### [Work to complete]
With pictures left out, set down exactly the lines from the line containing "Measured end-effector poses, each" through the last line of the data.

### [Given information]
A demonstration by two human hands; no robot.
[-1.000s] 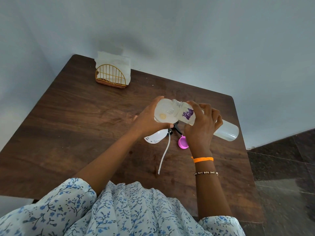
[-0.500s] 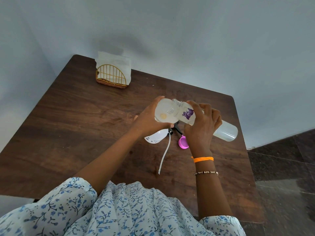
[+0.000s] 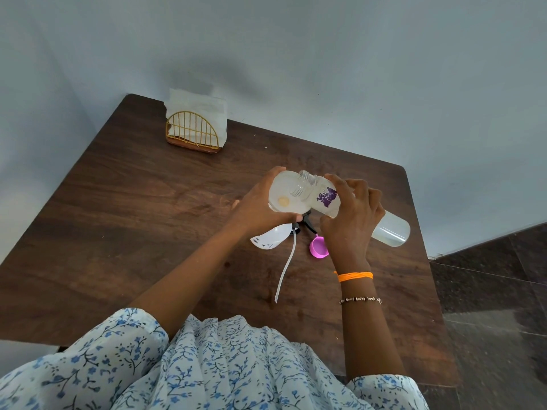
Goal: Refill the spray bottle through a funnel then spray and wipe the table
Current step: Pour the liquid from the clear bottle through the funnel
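The right grip [image 3: 352, 223] tipped the refill bottle [image 3: 355, 208] into the funnel [image 3: 285, 198], which the left grip [image 3: 260, 210] held; overtilting risked spilling liquid onto the surface [image 3: 148, 217].

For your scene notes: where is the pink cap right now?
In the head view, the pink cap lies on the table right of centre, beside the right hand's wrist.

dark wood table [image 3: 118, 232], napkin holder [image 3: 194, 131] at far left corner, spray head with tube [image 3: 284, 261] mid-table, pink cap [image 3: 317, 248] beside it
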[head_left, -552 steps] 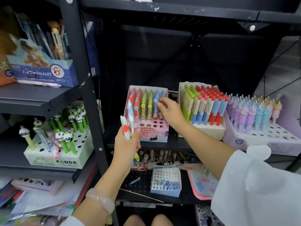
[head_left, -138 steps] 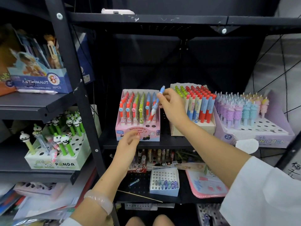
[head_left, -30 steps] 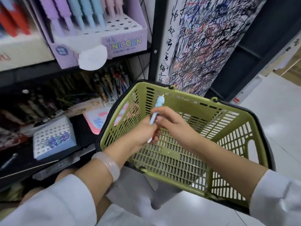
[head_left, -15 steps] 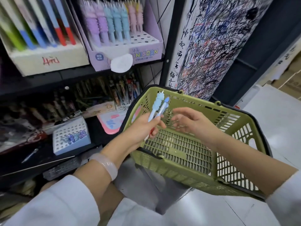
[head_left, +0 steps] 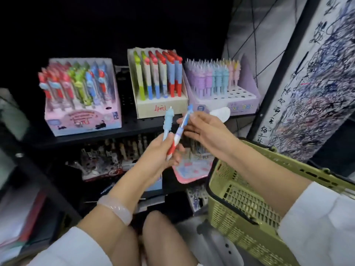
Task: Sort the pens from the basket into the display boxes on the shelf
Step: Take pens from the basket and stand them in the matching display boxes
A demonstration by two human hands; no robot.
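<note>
Left hand (head_left: 159, 152) grips two pens upright in front of the shelf (head_left: 86, 137): a light-blue unicorn pen (head_left: 167, 121) with ridged soft barrel and pointed white tip, and a red-white-blue retractable pen (head_left: 179, 131) (blue cap end up, red grip down). Right hand (head_left: 203, 127) pinches the retractable pen's upper barrel between thumb and fingertips. Green basket (head_left: 240, 198) sits lower right, beneath the right forearm. Three display boxes stand on the shelf behind: pink (head_left: 82, 120), cream (head_left: 161, 106), lilac unicorn box (head_left: 228, 106).

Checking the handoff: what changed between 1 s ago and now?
Both hands rose from the basket toward the shelf. The left hand now grips two pens, the ridged blue pen plus a red-tipped pen; the right hand is pinching that second one's top. Display boxes unchanged.
</note>
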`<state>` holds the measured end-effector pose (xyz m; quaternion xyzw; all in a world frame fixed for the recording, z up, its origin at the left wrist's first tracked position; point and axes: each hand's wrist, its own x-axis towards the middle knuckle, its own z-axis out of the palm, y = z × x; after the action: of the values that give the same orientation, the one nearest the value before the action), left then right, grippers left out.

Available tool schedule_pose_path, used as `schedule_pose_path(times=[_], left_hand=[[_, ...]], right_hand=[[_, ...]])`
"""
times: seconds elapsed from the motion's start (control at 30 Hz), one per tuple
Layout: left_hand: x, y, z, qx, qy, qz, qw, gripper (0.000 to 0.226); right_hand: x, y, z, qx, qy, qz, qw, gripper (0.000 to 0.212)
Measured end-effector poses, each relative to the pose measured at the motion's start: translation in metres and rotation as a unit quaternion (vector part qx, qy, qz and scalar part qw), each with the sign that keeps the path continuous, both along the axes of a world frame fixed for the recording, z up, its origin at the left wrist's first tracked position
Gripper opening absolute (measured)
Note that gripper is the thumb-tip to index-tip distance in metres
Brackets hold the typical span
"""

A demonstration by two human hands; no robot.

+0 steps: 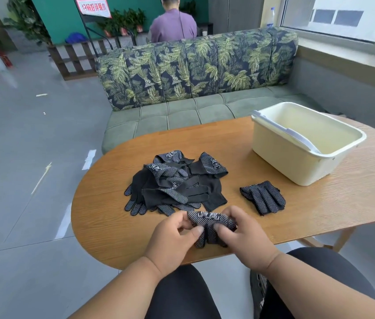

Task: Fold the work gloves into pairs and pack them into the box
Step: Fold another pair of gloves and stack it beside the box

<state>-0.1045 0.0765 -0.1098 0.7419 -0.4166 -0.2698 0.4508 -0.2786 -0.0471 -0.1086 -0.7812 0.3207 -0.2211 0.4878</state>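
Head view: glove [210, 223] between both hands.

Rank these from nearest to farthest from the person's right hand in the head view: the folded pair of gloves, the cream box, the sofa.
Measured from the right hand:
1. Folded pair of gloves, on the table just beyond the hand, slightly right.
2. Cream box, farther back on the table's right side.
3. Sofa, behind the table, past its far edge.
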Motion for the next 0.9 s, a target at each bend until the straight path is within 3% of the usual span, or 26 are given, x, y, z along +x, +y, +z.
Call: schedule_pose_path(times=[0.13,0.33,0.47,0.9], left_hand=[[0.005,-0.010,0.006,-0.027,0.069,-0.005,0.997,0.020],[0.020,-0.013,-0.027,0.031,-0.063,0.038,0.997,0.004],[0.018,-0.015,-0.035,0.039,-0.134,0.029,0.990,0.014],[0.017,-0.014,-0.034,0.023,-0.188,0.008,0.982,0.016]], right_hand=[[-0.008,-0.017,0.018,0.166,-0.089,-0.068,0.980,0.008],[-0.026,-0.071,0.021,0.225,-0.153,-0.206,0.940,0.013],[-0.038,-0.106,0.013,0.232,-0.141,-0.233,0.934,0.014],[-0.034,-0.138,0.009,0.172,-0.031,-0.236,0.956,0.022]])
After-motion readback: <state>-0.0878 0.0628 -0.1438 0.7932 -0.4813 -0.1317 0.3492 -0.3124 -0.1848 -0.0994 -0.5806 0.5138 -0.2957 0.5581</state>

### [Task solution]
Measured end-effector poses, each relative to the pose measured at the motion's start: translation in metres and rotation as a unit quaternion (vector part qx, qy, qz and scalar part qw), each with the sign that keeps the path continuous, both along the axes of a world frame fixed for the recording, z up, its origin at the left wrist's first tracked position
Gripper opening absolute (measured)
Note that gripper is the thumb-tip to index-tip distance in metres
Brackets hold the typical span
"""

A demonstration by two human hands; no robot.

+0 steps: 

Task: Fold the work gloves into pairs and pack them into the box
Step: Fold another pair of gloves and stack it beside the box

<state>-0.1045 0.0765 -0.1098 0.7419 -0.4166 -0.2698 0.4508 -0.2786 -0.0471 -0.1086 -0.7812 0.3207 -0.2211 0.4878</state>
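Head view: glove [210, 223] between both hands.

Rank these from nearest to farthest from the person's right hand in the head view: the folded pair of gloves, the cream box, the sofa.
Measured from the right hand:
1. Folded pair of gloves, on the table just beyond the hand, slightly right.
2. Cream box, farther back on the table's right side.
3. Sofa, behind the table, past its far edge.
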Motion for the next 0.9 s, a target at each bend until the straight path is within 3% of the usual span, or 26 are given, x, y, z along +x, +y, +z.
Call: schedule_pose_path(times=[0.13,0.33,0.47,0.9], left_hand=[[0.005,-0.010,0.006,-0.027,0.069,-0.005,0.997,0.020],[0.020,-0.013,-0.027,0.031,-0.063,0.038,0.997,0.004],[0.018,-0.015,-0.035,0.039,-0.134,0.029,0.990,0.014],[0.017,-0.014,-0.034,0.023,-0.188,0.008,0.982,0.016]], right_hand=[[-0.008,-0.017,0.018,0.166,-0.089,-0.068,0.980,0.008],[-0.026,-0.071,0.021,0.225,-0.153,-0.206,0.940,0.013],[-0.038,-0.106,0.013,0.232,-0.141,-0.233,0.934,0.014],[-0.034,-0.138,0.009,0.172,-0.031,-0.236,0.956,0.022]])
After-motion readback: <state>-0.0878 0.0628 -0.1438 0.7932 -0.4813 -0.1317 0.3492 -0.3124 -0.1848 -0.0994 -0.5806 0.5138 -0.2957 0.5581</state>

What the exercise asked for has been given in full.